Open Letter to Heads of Government of the G-20 from Scientists and Scholars on Nuclear for Climate Change

President Emmanuel Macron

President of the French Republic

55 Rue du Faubourg Saint-Honoré

75008 Paris, France


Prime Minister Mark Rutte

President Mauricio Macri

The Honourable Scott Morrison

His Excellency Michel Miguel Elias Temer Lulia

The Right Honourable Justin Trudeau

President Xi Jinping

His Excellency Donald Tusk

Chancellor Angela Merkel

Prime Minister Narendra Modi

President Joko Widodo

President Sergio Mattarella

His Excellency Shinzō Abe

President Enrique Peña Nieto

President Vladimir Putin

King Salman bin Abdulaziz Al Saud

His Excellency Cyril Ramaphosa

President Moon Jae-in

President Recep Tayyip Erdoğan

The Right Honourable Theresa May

President Donald Trump

Dear President Macron,

We are writing as scientists, scholars, and concerned citizens to warn you of a persistent anti-nuclear bias in the recent Intergovernmental Panel on Climate Change (IPCC) report on keeping global temperatures from rising 1.5 degrees above pre-industrial levels.[1]

While many of the scenarios in the IPCC report call for the expanded use of nuclear energy, the report nonetheless repeats misinformation about nuclear energy, contrasts nuclear negatively to renewables, and in some cases, suggests an equivalency with fossil fuels.

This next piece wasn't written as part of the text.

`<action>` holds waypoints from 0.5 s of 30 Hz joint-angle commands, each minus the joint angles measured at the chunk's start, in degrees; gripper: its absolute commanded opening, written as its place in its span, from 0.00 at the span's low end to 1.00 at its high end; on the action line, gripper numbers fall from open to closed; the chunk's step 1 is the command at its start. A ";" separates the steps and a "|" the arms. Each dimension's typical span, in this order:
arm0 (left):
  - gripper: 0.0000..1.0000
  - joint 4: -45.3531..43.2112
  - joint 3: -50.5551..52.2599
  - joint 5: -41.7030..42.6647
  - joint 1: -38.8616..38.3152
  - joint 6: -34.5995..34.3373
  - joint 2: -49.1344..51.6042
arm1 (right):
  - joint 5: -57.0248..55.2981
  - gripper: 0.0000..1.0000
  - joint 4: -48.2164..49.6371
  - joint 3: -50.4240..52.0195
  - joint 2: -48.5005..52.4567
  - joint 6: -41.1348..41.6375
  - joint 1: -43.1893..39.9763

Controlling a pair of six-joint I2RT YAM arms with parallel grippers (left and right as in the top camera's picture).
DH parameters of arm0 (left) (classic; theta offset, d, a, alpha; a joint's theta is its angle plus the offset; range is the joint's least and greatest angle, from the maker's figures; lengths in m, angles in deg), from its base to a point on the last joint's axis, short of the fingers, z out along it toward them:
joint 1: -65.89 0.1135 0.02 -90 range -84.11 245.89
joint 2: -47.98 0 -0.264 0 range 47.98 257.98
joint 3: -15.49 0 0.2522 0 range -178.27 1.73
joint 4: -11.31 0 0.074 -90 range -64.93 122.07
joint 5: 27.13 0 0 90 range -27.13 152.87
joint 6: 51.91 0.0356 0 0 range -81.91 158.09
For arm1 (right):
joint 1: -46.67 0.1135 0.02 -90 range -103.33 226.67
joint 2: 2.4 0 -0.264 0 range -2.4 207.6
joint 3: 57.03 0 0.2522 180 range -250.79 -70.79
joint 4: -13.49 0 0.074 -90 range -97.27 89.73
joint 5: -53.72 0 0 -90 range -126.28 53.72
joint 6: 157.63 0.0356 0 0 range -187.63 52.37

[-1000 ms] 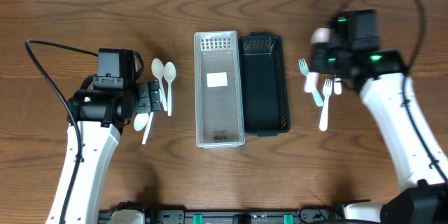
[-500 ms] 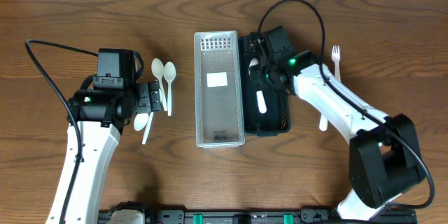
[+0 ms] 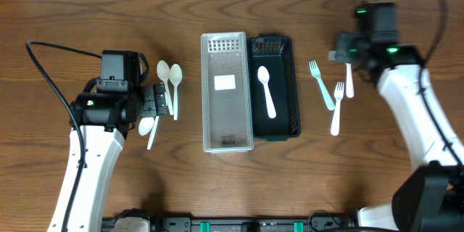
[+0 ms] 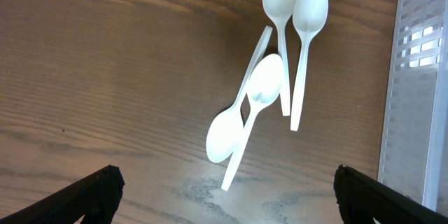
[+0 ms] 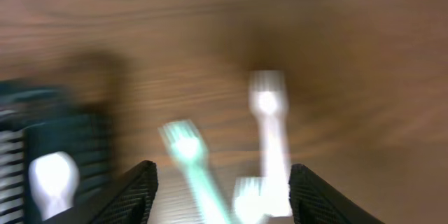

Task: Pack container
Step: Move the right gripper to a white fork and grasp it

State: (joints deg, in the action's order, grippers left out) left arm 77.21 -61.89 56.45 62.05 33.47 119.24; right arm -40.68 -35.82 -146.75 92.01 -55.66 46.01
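4 spoons (image 4: 269, 77) lie crossed on the table (image 3: 72, 14) just ahead of the left gripper (image 3: 157, 102), beyond them the near tray (image 3: 227, 116) touches the far tray (image 3: 293, 80) side by side, 1 spoon (image 3: 267, 90) lies in the far tray, and 3 forks (image 3: 336, 105) lie just ahead of the right gripper (image 5: 222, 182), beside the far tray.

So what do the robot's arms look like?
The left arm and right arm are smooth white tubes with chunky black joints. Small green lights glow on the black parts, a thin black cable loops off each, and the fingers are black.
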 commanded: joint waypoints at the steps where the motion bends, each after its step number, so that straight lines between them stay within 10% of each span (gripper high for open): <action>1: 0.98 0.11 -0.79 -0.70 0.35 0.33 0.22 | 3.82 0.64 1.11 0.00 4.92 -5.60 -4.85; 15: 0.98 0.11 -0.79 -0.70 0.35 0.33 0.22 | 9.40 0.66 6.01 0.00 20.17 -12.04 -7.30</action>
State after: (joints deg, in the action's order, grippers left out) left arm 77.19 -61.89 56.45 62.05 33.47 119.24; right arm -32.36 -30.14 -146.73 110.04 -66.02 38.64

While IPCC authors note that public fears of nuclear are an obstacle to its diffusion, in several instances they reinforce unfounded fears. Please consider the following:

  • Nuclear is the safest way to make reliable electricity[2] and has saved over 1.8 million lives that would have been lost prematurely to deadly air pollution.[3]

  • Nuclear plants produce just 12 grams of carbon dioxide per kilowatt-hour (kWh) as compared to coal plants, natural gas plants, biomass plants, and solar farms which produce 820, 490, 230, and 48 grams of CO2/kWh, respectively, as used in the IPCC’s own publications.[4]

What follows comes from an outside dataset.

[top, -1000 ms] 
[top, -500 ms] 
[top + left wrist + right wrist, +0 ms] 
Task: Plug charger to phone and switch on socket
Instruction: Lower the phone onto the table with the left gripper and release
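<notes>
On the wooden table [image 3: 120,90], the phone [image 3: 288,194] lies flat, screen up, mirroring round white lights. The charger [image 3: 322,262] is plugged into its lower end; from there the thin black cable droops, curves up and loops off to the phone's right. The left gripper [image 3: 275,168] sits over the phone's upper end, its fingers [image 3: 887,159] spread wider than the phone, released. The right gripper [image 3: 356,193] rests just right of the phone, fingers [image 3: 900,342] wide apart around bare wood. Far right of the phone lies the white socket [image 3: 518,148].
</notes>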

  • Of humankind’s exposure to ionizing radiation, 88% comes from natural causes and 12% from human-made causes with just 0.04% from nuclear plant emissions.[5]

  • The increased risk of mortality from living in a large city, where concentrations of air pollution are high, is 2.8 times greater than the increased risk of mortality for Chernobyl clean-up workers who received the highest levels of radiation exposure.[6]

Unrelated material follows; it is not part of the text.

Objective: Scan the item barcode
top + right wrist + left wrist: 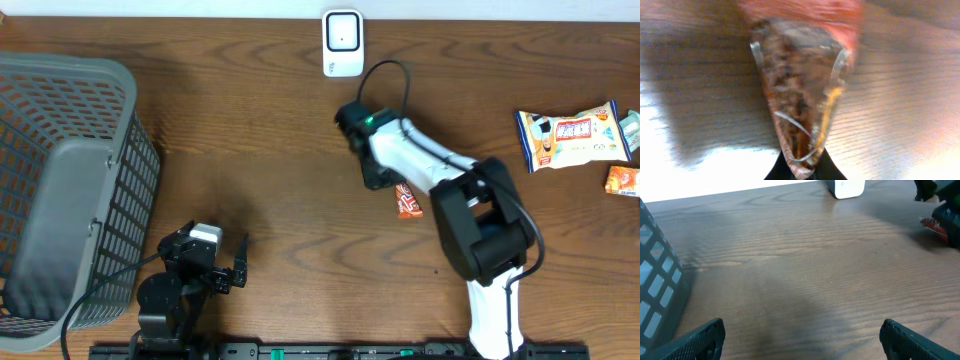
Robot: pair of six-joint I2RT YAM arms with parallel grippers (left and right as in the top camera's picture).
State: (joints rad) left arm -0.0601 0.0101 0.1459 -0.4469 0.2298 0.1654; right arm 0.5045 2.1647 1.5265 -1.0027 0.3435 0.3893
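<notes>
A small orange-red snack packet (408, 201) lies on the wooden table near the middle. My right gripper (385, 184) is at its left end and shut on it. In the right wrist view the packet (802, 85) fills the frame, blurred, with its crimped end pinched between my dark jaws (803, 171). No barcode shows on it. The white scanner (342, 42) stands at the back edge, well apart from the packet, and also shows in the left wrist view (846, 187). My left gripper (238, 268) rests open near the front left, with nothing between its fingers (705, 336).
A grey mesh basket (60, 190) takes up the left side, its wall close to my left gripper (660, 285). At the right edge lie a white-and-orange snack bag (575, 135) and a small orange packet (622, 181).
</notes>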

  • There is a consensus among leading radiation scientists that nobody should have been relocated after the accident at Fukushima Daiichi because the evacuation caused far more harm than the radiation that escaped from the plant could have.[7]

  • Because uranium has an energy density one to three million times higher than coal, nuclear plants require the fewest fuel and material inputs, giving them the smallest mining and land use impact of all energy sources.[8]

  • While nuclear provided 11% of electricity globally last year, solar and wind provided only 1.3% and 3.9%.[9]

  • Because of their inherently intermittent nature, solar and wind energy sources rarely substitute on a one-to-one basis for fossil fuels and must be backed up by fossil fuels, hydroelectric dams, or some other form of large-scale storage.[10]

  • The peak deployment of nuclear energy around the world has occurred more than 10 times faster than the peak deployment of solar and wind, according to a 2016 study published in the journal Science.[11]

The above facts are crucial for putting the role of nuclear in context and yet were either not included in the IPCC report or were insufficiently highlighted.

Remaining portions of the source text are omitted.